For example, when people switched from horses to cars, or whale oil to petroleum, they didn’t need a manure or whale tax to incentivise them. In the case of renewables, they’re either the lowest cost form of power, or they’re inefficient and don’t pass the market test and need subsidies. That may be worthwhile, but they can’t be both cheap and in need of subsidies.

(Yes, I’m aware that pollution and emissions are in effect unpriced externalities and so we’re burning more dirty stuff more than we otherwise would be. But then we should put a price on that, rather than set an emissions target, which can have high marginal abatement costs and may do more harm than good. But more on that later.)
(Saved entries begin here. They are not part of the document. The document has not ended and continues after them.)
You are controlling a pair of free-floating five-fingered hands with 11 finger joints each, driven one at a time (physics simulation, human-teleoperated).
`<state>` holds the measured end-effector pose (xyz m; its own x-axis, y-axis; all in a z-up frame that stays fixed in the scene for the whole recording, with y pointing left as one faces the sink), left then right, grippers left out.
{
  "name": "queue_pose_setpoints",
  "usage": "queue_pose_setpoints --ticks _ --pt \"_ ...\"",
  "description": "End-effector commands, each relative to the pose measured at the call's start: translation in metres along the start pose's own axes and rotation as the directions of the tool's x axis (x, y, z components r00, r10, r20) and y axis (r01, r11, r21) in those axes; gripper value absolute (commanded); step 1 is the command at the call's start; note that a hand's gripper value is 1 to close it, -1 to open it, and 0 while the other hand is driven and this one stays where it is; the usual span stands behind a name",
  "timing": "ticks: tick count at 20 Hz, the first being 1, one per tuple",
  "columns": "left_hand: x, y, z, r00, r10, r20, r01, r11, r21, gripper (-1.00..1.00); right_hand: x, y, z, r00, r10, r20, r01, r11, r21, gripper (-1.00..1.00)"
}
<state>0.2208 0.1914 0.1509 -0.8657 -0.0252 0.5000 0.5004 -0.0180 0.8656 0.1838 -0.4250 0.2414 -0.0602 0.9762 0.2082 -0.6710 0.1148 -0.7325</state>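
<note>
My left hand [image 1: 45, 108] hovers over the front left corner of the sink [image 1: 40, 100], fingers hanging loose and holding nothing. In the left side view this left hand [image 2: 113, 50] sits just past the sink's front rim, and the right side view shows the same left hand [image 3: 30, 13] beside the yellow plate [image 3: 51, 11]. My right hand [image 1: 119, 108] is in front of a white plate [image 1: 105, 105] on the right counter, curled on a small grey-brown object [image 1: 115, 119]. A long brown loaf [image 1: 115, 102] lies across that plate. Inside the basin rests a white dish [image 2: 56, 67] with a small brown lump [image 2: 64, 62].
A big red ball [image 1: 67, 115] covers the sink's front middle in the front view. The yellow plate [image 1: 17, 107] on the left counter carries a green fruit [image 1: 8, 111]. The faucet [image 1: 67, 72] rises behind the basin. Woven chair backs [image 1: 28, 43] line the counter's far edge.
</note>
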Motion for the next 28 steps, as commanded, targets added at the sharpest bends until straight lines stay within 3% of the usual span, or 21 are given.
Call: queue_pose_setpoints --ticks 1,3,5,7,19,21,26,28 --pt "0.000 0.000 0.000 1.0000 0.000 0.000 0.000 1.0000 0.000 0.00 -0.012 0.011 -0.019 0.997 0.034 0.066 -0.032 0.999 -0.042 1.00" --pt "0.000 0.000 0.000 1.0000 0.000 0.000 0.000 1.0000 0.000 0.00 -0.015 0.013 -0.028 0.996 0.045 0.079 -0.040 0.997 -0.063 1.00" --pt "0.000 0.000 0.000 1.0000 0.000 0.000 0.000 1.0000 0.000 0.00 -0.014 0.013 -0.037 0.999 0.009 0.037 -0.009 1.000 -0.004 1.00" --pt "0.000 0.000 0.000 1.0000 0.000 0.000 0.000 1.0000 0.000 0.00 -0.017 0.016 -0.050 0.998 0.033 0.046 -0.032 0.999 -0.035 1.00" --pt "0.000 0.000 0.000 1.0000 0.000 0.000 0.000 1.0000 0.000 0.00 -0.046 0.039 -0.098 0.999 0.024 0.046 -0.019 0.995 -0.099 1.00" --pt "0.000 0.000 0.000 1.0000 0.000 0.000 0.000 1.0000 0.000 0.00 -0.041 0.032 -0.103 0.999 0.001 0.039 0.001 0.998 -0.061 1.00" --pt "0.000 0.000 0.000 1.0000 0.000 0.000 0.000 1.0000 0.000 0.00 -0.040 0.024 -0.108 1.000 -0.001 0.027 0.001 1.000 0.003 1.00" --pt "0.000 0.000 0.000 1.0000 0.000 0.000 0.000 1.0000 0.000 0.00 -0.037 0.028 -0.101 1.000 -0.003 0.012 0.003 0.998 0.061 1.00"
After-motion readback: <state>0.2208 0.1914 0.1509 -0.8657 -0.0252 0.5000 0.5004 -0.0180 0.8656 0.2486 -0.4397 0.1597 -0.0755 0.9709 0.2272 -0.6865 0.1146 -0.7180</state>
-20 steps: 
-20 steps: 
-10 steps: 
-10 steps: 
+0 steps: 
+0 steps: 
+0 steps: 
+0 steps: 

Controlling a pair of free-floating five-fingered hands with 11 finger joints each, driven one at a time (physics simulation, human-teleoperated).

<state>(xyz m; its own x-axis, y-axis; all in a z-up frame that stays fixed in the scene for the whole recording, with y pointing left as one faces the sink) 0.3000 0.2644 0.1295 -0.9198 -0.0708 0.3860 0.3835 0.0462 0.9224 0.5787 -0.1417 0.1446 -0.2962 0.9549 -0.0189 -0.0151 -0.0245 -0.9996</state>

The fact remains that using fewer emissions is costly, i.e., doing so would cause the economy to slow down. But the costs and benefits won’t be evenly distributed. For example, switching from coal to renewables means coal miners and producers will lose, as will anyone who uses energy as it will be more expensive. As a share of incomes, poorer people will be hit harder than richer people, and those in the regions are more likely to face job losses than those in cities. But then everyone will enjoy cleaner air, which is a benefit that also must be included in any calculation.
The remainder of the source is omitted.